Lyrics for "Wonder What I'd Be" by Mission Man

If I quit my job today
Would I find a way
or would I betray
The only hopes I have left for my dreams
Would I find a job or be left dead with no one to hear my screams
I wonder what I'd be if I had quit two years ago
And decided to give up on the flow
So I could chase the dough
Working for a corporation
Jerking for a corporate nation
In anticipation
Of making money
And being a quasi-yuppie
My dreams would be lost
Would it be worth that cost
Just to suck up to the boss
What if I had transferred schools
After publicly decreeing that Miami's not cool
Would I have felt like a fool
If I had transferred to Athens
Would I be professionally rapping
Or would I be delivering pizzas
Asking if they're paying with mastercard or visa
Would I have finished college
And used that knowledge
Or would I be so broke
That my life is a joke

Chorus: I wonder what I'd Be. I wonder what I'd Be. I wonder what I'd be, if I weren't me.

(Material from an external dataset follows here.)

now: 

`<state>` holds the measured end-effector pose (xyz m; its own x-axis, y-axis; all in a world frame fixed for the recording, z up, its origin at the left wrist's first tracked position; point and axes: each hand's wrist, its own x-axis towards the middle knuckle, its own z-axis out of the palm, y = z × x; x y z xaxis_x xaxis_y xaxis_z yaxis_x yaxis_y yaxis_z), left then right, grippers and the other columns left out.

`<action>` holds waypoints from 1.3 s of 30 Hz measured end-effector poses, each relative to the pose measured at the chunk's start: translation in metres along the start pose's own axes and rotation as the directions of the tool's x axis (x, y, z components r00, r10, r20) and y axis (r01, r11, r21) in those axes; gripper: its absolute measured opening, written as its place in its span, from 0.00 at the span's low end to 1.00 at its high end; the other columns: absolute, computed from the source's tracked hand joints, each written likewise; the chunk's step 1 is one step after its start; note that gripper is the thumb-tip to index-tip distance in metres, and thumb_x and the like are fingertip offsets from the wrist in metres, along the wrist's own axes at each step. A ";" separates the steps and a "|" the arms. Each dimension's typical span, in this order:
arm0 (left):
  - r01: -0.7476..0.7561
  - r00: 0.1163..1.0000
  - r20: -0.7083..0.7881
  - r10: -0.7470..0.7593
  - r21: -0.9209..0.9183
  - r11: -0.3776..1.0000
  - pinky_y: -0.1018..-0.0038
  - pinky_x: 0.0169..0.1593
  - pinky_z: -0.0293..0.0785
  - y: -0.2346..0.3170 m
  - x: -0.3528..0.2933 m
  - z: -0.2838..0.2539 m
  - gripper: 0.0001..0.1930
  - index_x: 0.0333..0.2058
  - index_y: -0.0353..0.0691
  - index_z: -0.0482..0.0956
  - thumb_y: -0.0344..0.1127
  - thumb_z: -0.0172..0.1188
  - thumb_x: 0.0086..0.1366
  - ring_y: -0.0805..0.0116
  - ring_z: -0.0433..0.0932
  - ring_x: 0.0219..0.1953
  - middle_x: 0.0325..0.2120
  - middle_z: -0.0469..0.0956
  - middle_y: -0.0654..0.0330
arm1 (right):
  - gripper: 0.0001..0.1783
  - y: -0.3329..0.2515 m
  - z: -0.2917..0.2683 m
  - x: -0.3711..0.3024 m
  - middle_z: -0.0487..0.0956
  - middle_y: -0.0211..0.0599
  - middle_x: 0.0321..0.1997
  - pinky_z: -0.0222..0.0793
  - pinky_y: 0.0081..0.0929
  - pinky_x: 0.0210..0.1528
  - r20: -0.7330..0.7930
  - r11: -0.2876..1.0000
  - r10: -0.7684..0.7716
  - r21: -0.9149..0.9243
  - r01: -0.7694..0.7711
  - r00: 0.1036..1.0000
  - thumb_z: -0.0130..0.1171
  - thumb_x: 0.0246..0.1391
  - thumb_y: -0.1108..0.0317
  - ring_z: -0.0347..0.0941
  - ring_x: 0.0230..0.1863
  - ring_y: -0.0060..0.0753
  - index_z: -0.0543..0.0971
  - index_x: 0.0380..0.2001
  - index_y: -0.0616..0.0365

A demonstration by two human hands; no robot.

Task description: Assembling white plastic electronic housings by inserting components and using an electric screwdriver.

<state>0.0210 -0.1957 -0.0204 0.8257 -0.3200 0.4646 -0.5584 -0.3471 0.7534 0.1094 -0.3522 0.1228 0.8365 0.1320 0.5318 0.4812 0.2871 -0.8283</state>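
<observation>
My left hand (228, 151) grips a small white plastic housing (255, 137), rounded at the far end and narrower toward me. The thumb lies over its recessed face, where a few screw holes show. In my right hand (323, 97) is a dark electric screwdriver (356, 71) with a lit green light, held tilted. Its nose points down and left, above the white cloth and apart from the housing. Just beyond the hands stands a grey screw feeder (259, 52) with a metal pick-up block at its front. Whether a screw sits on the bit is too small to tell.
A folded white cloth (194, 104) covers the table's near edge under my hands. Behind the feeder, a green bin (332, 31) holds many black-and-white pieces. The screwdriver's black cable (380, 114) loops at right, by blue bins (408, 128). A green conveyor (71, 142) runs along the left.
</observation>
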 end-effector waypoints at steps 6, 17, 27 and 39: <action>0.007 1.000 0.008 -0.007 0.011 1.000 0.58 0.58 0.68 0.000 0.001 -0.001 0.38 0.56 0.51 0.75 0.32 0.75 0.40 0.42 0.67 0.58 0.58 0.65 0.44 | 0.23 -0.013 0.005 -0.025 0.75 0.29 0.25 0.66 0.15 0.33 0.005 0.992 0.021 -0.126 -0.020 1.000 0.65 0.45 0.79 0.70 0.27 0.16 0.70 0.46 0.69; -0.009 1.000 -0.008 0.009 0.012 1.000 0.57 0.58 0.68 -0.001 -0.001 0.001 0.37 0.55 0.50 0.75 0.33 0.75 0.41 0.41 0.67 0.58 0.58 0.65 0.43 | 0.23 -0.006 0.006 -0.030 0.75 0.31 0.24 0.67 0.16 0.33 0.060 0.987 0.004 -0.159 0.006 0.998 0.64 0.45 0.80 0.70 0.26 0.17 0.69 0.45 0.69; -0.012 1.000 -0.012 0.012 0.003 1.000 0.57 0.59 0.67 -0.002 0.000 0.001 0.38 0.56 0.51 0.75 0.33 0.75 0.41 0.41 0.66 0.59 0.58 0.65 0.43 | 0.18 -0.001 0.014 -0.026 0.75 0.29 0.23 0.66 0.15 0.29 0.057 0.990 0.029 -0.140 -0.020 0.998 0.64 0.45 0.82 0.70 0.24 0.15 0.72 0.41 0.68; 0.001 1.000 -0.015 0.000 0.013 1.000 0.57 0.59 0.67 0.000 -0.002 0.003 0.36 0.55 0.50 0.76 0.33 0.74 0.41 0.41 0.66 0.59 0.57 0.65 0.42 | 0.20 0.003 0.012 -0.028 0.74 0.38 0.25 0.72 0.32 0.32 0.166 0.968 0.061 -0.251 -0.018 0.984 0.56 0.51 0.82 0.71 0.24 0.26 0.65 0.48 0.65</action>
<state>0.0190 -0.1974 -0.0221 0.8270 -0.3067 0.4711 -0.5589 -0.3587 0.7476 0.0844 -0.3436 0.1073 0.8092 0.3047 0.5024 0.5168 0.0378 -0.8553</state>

What if I hadn't dropped out
I can't believe my cop out
I was helping a friend
And I can't pretend
I have to admit
The biggest reason that I quit
Was because I was blinded love
But she never requited my love
If I had finished at 20
With plenty
Of energy
To get my PhD
By 23
Ok, maybe 25
Which is how long I've been alive
I wonder what I'd be now
Would I be happier somehow
Should I feel dumb now
Because of what I've become now
I could've handled the academics
I may have cured some epidemics
Would I be on my way to a nobel prize
And a hotel rise
What would I see when I look in my eyes

Chorus:

What if my grandma didn't lose her home
And everything but her life to a stroke
What if I wasn't forced to live alone
And I still lived under that great big oak
Would I be debt free
Or would I still let life get me
Caught in that trap
What if I was not in that crap
Would I have more cheddar
Would I be better
Would I have a girlfriend too
Would my world end too
I wonder what I'd be if I had never gone to Miami
University
I wonder what my universe would be
If it were filled with diversity
Instead of adversity
Would I know anything about life
Without strife
Is it pain
That makess me gain
Perspective
Or do I live
Less now because of it
My life's changed dramatically bit by bit
It's changed by staying the same
If I hadn't played that game
That killed my career
Before my senior year
I may have played college ball
And gotten all
My college for free
And where would I be
Playing for the Magic
Or being shot in a tragic
Turn of events
That contradict the pretense

Chorus:

If my mom hadn't died
And I hadn't cried
If we had detected the cancer
In time for answers
And a real chance to
Survive
If my mom were still alive
I would have gone to college for free
Because she'd have her PhD
Teaching at a university
Pulling in about 85 Gs
Maybe I'd be
Much greater than this
And home with the misses
Getting some kisses
Instead of single
With rarely a twinkle
Of romance
Is it chance
Or choice
That lets me rejoice
Or lets me mourn
And question why I was born
And question why I was born
Chorus:

I wonder what I'd be if I had never started rapping
There are so many things that could have happened
Every day could be spent laughing
Or crying
Trying
To figure out where I went wrong
Without the aide of lyrics to my songs
How would I get along
Would I have a release
Or an evergrowing crease in my forehead
Every day just growing more dead
What I hadn't skipped a grade
What if I had just laid
Back
Instead of executing my attack
I wonder what I'd be now
Wow
I can't even pretend
To comprehend
If I had never met my best friend
What then

None of that matters anyway. All I can do is change today. Make a change or decide to stay. The future is in my hands, and I understand I can't change the past. I can only hope to last long enough to live my dreams. And write the rest of my scenes.